Panelists encourage more dialogue between IT workers and policymakers

Technology gurus could grab lawmakers' attention by describing cyber threats in nontechnical language, officials say.

The technology community must communicate better with policymakers to ensure risks to federal computer networks are addressed quickly, a Homeland Security Department official and Capitol Hill staffer said on Thursday.

Cybersecurity requires not only threat and vulnerability detection and mitigation, but "an element of reflection" to determine how policies need to change to prevent future attacks, said Mischel Kwon, director of Homeland Security's U.S. Computer Emergency Readiness Team, during a briefing sponsored by the Information Technology Association of America. "A lot of our policies remain stagnant because we don't do that reflection."
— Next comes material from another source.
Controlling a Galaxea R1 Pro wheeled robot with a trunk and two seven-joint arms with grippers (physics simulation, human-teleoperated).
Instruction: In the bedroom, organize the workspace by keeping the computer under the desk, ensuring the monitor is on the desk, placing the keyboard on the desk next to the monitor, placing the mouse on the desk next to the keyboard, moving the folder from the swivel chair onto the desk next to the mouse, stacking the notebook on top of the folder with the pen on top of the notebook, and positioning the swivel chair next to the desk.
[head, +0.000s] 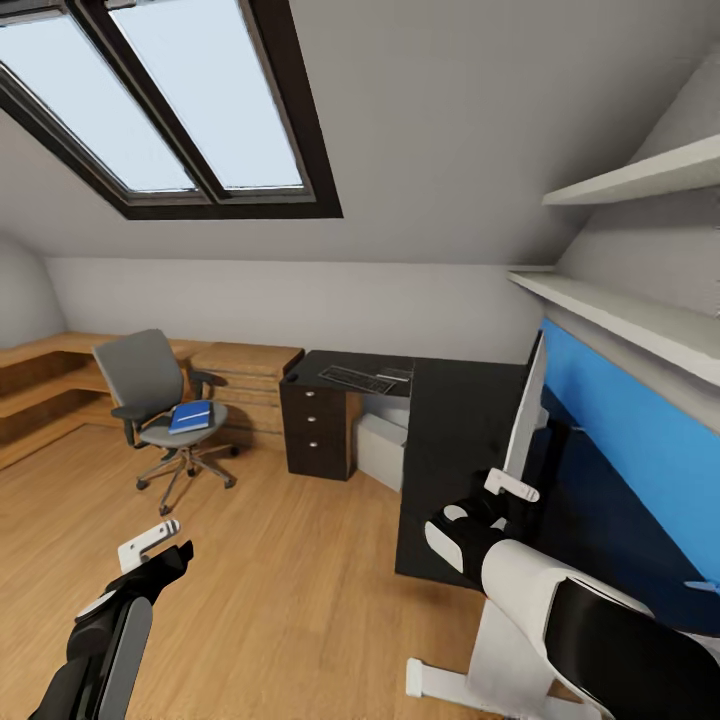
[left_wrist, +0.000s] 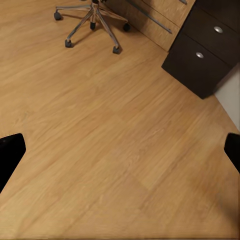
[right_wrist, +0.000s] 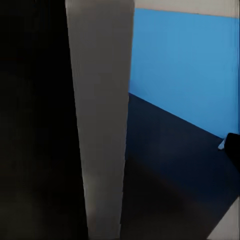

There should be open dialogue between the information technology workers who understand the threat landscape and the decision-makers who create and enforce governmentwide rules and initiate funding, she said.

"We need to develop a new [cyber] workforce that is not just made up of the people working bits and bytes," Kwon said. "We need more comprehensive [skills]; people who can ... [describe] something technical to a non-technical room."

The gap in communication is perhaps most evident in Congress, said a staffer, who asked not to be named. The House and Senate both have committees that focus on security threats --notably those that endanger the nation's critical infrastructure -- but most members are not technologists, the staffer said. They need IT specialists from the public and private sectors to explain the risks and propose solutions in a way that is easy to comprehend.

"The ability or inability of the technical community to communicate to policymakers -- it's hard to overestimate how important that is, [because] there is really no cyber jurisdiction," the staffer said. Members of Congress don't necessarily recognize cybersecurity as an issue they should care about, until the potential impact is made clear, he said.

He pointed to the Aurora Generator Test, in which researchers from Idaho National Laboratory simulated a cyberattack on a power plant's control system. That got the attention of Congress and the public at large, the staffer said, because it provided something tangible: a video of a smoking generator that the cyberattack caused to self-destruct.

For their part, lawmakers must recognize that cybersecurity requires a comprehensive approach and can't be addressed project by project, the staffer said: "[Cybersecurity] a huge issue going forward. But we need to get beyond named programs -- the big package with the bow on it -- and just get it done."